- Founder: Abdalá Bucaram
- Founded: December 1982
- Dissolved: 3 July 2014
- Succeeded by: Fuerza Ecuador
- Headquarters: Guayaquil, Ecuador
- Ideology: Populism
- Regional affiliation: COPPPAL
- Colors: Red, yellow, white, black

Website
- www.dalobucaram.com

= Ecuadorian Roldosist Party =

The Ecuadorian Roldosist Party (PRE) (Partido Roldosista Ecuatoriano) was a populist political party in Ecuador. The party was named after former President Jaime Roldós. It was founded after Roldós' death by his brother-in-law Abdalá Bucaram as a more leftish spin-off from the Concentration of People's Forces. Bucaram was elected President in 1996 but was impeached the following year. Though Jaime Roldós's brother León Roldós is still very involved in Ecuadorian politics, he is not a member of the Roldosist Party.

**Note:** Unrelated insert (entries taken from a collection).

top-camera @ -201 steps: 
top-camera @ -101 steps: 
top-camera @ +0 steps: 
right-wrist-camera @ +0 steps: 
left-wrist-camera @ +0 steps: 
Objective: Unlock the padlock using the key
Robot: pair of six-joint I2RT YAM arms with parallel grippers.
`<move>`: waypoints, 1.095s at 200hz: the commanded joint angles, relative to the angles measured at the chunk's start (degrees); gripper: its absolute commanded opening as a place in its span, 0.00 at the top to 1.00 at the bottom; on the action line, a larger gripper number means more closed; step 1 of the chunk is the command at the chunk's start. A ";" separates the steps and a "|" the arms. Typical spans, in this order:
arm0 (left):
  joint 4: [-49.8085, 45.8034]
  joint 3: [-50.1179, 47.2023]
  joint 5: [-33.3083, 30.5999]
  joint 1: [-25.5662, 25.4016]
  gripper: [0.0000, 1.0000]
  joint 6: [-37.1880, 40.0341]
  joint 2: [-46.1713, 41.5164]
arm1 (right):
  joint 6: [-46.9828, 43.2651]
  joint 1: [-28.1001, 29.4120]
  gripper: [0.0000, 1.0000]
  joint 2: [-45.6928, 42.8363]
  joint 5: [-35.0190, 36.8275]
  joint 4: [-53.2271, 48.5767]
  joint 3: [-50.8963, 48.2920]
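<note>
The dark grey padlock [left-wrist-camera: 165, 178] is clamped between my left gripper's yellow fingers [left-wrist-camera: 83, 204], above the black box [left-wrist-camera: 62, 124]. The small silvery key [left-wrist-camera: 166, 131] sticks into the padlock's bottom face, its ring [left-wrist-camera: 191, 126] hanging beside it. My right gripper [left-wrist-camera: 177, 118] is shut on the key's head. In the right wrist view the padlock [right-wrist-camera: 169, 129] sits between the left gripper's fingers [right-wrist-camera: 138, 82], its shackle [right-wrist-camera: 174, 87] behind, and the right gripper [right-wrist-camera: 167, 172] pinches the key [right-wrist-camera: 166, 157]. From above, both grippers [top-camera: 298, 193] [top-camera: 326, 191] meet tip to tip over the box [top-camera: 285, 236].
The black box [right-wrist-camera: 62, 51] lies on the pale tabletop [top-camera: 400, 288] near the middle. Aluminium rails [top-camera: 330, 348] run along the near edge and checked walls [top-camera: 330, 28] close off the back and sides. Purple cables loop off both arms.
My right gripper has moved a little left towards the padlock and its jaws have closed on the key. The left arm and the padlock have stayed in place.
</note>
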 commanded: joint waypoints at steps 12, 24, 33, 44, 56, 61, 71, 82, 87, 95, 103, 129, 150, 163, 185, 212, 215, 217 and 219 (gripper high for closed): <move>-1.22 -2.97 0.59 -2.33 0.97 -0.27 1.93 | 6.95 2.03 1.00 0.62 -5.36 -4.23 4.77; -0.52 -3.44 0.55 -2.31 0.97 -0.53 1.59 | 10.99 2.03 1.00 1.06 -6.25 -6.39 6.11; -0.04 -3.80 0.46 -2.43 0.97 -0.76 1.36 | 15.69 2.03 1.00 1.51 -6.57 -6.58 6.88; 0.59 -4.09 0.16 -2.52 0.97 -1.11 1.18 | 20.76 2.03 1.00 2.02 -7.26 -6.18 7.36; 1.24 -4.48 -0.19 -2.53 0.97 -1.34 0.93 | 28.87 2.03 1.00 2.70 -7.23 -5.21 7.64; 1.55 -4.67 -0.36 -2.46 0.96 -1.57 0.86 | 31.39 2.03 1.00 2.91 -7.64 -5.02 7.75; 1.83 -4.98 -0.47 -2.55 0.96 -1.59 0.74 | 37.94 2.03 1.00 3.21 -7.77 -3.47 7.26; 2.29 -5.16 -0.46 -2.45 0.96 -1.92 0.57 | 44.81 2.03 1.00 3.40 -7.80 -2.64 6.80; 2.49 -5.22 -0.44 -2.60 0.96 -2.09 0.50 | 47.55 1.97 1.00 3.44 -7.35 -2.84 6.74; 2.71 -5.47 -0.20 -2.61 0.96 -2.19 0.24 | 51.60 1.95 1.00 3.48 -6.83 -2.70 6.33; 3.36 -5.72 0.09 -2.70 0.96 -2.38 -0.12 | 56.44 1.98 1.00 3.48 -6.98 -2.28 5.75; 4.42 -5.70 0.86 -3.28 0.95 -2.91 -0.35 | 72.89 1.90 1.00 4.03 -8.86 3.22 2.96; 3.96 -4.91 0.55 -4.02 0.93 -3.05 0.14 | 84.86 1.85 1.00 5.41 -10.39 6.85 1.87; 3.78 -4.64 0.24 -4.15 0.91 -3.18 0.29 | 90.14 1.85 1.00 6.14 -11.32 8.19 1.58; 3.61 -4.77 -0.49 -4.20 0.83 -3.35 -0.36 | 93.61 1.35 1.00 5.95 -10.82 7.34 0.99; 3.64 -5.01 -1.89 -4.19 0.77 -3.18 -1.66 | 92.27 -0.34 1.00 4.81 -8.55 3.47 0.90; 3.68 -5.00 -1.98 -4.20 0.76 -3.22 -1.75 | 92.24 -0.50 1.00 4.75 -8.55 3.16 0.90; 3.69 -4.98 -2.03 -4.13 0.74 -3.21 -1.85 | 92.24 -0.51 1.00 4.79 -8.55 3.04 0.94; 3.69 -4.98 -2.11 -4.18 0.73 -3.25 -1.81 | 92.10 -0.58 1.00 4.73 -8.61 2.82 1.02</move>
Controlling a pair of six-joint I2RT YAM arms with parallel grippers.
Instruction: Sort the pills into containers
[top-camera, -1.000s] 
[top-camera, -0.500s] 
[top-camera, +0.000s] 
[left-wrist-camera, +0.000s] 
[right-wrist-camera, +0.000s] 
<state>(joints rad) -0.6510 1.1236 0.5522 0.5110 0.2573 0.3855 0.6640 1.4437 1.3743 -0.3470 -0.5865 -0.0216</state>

At the legislative elections on 20 October 2002, the party won 15 out of 100 seats. Its candidate Jacobo Bucaram Ortiz won 11.9% of the vote in the presidential elections of the same day, coming in 6th place. At the legislative elections of October 15, 2006, the party was badly defeated, winning 6 of 100 seats in the Congress. Its presidential candidate in 1998, Álvaro Noboa, who was narrowly defeated in that election, ran as a presidential candidate in 2002, 2006 and 2009 for another party and participated unsuccessfully in a runoff both times. The Roldosist Party's own presidential candidate for the 2006 election, Fernando Rosero received less than 2% of the vote.

In 2014, the party's legal status was withdrawn by the National Electoral Council. A successor party, Fuerza Ecuador, was established in its place.